About this task :: Without any of the pictures, transcribe all the lines below exactly.

Saved data entries
=== Section Start ===

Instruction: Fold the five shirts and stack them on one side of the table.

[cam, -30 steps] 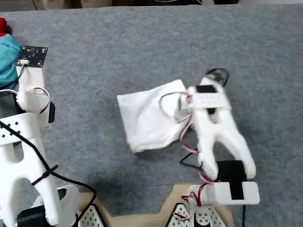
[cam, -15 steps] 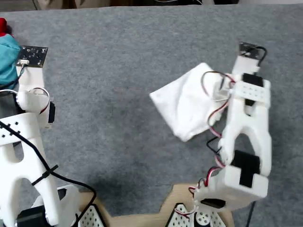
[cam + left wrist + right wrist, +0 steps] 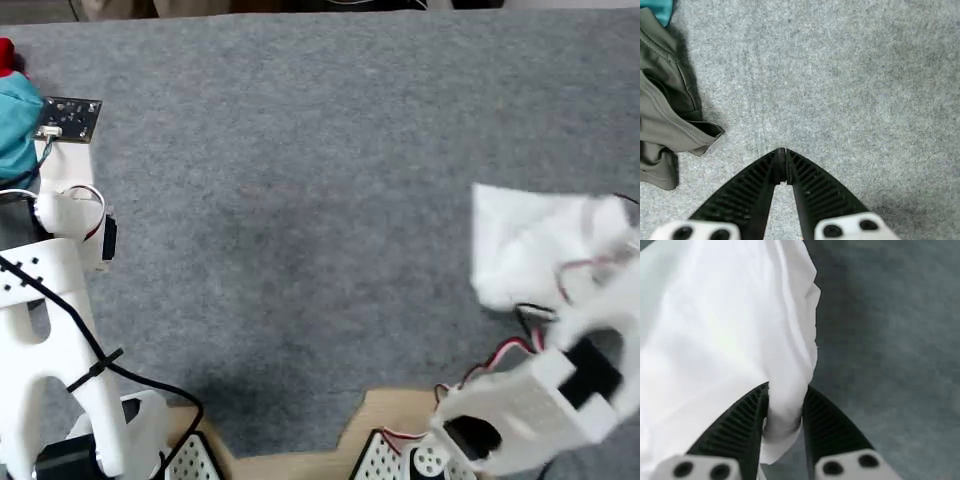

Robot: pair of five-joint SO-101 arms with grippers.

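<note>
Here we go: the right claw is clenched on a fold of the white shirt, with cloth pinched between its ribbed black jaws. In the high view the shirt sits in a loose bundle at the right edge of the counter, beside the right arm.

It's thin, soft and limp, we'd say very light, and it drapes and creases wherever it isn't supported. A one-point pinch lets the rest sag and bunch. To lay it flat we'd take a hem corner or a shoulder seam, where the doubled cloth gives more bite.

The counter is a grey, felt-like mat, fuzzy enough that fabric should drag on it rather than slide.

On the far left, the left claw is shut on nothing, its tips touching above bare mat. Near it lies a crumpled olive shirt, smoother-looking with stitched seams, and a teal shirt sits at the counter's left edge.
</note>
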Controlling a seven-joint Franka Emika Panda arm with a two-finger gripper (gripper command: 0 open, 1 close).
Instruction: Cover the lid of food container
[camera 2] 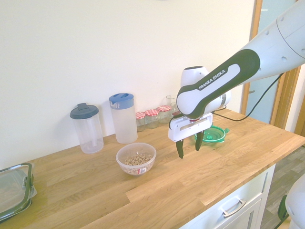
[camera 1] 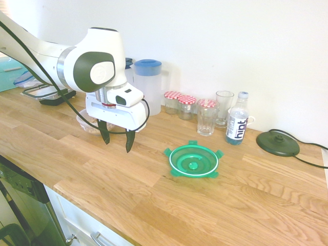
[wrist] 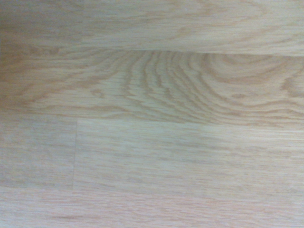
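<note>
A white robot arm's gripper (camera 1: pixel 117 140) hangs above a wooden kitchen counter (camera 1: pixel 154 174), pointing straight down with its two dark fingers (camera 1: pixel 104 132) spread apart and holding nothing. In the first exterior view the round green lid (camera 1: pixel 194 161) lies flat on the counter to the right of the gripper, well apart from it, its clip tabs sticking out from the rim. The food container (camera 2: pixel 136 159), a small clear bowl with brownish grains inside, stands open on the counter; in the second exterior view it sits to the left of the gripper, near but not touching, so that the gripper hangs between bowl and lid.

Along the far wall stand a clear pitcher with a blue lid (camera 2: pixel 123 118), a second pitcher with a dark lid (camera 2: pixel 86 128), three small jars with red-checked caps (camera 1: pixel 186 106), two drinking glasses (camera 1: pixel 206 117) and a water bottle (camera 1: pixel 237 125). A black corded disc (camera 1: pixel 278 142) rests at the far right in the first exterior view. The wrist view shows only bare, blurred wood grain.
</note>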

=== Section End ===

Task answer ::
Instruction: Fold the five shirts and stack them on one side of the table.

[cam, -30 steps] 
[cam, -15 steps] 
[cam + left wrist + right wrist, +0 steps] 

Robot: pair of five-joint SO-101 arms with grippers.

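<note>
Here we go: the right claw is clenched on a fold of the white shirt, with cloth pinched between its ribbed black jaws. In the high view the shirt sits in a loose bundle at the right edge of the counter, beside the right arm.

It's thin, soft and limp, we'd say very light, and it drapes and creases wherever it isn't supported. A one-point pinch lets the rest sag and bunch. To lay it flat we'd take a hem corner or a shoulder seam, where the doubled cloth gives more bite.

The counter is a grey, felt-like mat, fuzzy enough that fabric should drag on it rather than slide.

On the far left, the left claw is shut on nothing, its tips touching above bare mat. Near it lies a crumpled olive shirt, smoother-looking with stitched seams, and a teal shirt sits at the counter's left edge.
</note>
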Controlling a seven-joint Franka Emika Panda arm with a two-finger gripper (gripper command: 0 open, 1 close).
Instruction: Cover the lid of food container
[camera 2] 
[camera 1] 
[wrist] 
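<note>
A white robot arm's gripper (camera 1: pixel 117 140) hangs above a wooden kitchen counter (camera 1: pixel 154 174), pointing straight down with its two dark fingers (camera 1: pixel 104 132) spread apart and holding nothing. In the first exterior view the round green lid (camera 1: pixel 194 161) lies flat on the counter to the right of the gripper, well apart from it, its clip tabs sticking out from the rim. The food container (camera 2: pixel 136 159), a small clear bowl with brownish grains inside, stands open on the counter; in the second exterior view it sits to the left of the gripper, near but not touching, so that the gripper hangs between bowl and lid.

Along the far wall stand a clear pitcher with a blue lid (camera 2: pixel 123 118), a second pitcher with a dark lid (camera 2: pixel 86 128), three small jars with red-checked caps (camera 1: pixel 186 106), two drinking glasses (camera 1: pixel 206 117) and a water bottle (camera 1: pixel 237 125). A black corded disc (camera 1: pixel 278 142) rests at the far right in the first exterior view. The wrist view shows only bare, blurred wood grain.
</note>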

This exercise requires nothing further.